→ TO DO
The listing below holds a line with "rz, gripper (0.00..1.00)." and a later line with "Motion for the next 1". Write out those two lines and every line between them, exactly, and nothing else.

------ DATA RECORDS ------

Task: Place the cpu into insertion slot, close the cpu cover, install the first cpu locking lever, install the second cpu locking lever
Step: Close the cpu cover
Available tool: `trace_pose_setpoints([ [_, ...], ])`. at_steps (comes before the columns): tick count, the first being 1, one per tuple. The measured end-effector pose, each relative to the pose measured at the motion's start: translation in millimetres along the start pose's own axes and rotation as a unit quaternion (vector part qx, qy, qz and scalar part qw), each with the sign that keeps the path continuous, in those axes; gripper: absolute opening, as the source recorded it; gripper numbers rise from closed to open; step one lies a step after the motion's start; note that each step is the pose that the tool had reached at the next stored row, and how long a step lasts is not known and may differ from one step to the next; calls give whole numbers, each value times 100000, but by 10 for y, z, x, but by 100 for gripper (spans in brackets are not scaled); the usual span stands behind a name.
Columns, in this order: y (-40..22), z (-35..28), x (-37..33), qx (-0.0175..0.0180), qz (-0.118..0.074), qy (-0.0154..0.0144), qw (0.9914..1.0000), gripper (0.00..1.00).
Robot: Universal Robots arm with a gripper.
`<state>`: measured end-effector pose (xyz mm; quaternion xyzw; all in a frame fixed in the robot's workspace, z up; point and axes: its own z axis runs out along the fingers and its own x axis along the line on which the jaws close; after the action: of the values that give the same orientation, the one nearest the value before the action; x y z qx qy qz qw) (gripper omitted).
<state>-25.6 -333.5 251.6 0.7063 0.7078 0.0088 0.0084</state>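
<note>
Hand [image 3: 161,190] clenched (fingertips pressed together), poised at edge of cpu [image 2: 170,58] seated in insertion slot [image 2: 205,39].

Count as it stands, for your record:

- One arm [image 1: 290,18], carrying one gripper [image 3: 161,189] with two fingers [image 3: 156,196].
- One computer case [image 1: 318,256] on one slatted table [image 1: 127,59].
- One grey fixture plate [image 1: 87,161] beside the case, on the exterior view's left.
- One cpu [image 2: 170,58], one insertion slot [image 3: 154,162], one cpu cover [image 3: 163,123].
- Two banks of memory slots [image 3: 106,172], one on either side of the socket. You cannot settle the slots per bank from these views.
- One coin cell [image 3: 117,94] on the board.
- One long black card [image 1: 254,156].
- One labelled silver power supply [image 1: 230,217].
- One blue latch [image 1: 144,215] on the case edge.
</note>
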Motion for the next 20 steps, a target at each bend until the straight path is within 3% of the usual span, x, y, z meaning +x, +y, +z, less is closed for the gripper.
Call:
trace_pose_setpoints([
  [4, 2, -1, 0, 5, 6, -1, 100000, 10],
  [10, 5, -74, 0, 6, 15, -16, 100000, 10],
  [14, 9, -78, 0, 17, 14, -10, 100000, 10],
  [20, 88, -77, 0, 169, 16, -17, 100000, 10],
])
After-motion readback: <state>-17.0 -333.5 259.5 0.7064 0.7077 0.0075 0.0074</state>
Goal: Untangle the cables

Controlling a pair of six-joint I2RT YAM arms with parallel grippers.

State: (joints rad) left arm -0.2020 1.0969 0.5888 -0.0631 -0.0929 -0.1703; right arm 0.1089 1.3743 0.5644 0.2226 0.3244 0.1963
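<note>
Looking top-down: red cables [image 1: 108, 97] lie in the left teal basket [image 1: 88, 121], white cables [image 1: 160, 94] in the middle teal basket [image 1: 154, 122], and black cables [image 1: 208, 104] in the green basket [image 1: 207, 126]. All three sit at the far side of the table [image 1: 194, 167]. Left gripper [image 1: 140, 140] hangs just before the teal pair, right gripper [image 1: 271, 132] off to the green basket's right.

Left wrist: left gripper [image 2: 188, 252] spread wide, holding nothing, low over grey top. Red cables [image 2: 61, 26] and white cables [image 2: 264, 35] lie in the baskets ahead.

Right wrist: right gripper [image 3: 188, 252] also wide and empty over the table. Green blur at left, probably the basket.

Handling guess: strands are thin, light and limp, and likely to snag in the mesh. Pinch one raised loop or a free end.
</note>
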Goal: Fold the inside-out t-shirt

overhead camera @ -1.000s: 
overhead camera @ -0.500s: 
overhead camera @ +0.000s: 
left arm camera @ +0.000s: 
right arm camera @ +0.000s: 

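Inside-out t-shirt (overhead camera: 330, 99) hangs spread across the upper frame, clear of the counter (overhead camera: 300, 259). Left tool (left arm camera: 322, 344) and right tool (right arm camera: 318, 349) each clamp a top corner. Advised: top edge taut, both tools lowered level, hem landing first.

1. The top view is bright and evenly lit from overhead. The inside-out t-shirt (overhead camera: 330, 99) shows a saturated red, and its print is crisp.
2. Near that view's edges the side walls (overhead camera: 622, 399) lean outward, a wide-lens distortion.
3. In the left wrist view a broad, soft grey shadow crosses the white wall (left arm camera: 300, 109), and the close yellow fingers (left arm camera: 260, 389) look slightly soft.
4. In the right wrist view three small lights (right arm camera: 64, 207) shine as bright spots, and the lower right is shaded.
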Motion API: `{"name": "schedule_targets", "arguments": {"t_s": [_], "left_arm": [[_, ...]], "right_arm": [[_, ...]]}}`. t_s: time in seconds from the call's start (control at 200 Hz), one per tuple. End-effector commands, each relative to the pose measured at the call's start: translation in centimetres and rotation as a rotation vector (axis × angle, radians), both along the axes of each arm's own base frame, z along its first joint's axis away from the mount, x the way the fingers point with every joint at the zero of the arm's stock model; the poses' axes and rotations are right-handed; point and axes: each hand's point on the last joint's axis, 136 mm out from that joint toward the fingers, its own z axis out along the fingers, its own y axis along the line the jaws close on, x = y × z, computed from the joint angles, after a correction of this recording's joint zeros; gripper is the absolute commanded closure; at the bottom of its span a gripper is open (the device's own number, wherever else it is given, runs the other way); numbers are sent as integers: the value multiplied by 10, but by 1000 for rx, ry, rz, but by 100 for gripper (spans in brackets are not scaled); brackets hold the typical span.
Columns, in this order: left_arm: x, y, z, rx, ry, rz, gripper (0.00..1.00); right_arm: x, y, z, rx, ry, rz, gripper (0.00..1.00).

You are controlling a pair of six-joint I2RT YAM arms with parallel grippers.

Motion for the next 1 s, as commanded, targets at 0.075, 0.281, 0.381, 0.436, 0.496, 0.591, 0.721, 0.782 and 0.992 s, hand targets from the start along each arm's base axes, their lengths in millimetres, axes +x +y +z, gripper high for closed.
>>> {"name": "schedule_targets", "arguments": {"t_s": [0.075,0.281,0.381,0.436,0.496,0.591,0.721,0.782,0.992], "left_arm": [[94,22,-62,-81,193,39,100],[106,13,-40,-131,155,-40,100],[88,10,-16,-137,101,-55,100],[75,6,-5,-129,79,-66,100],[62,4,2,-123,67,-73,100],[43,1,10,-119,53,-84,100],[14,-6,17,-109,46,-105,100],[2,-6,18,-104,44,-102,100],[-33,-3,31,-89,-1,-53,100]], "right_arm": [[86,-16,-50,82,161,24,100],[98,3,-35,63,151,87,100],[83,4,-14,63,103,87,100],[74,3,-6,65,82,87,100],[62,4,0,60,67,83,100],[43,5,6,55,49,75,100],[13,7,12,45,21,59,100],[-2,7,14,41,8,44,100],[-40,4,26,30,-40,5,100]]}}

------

→ ANSWER
Columns, in this order: left_arm: x, y, z, rx, ry, rz, gripper (0.00..1.00); right_arm: x, y, z, rx, ry, rz, gripper (0.00..1.00).

You are controlling a pair of six-joint I2RT YAM arms with parallel grippers.

Motion for the next 1 s, as commanded, targets at 0.075, 0.281, 0.381, 0.436, 0.496, 0.591, 0.721, 0.782 and 0.992 s, hand targets from the start along each arm's base axes, their lengths in millimetres, axes +x +y +z, gripper high for closed.

Nothing further is needed to complete this exercise.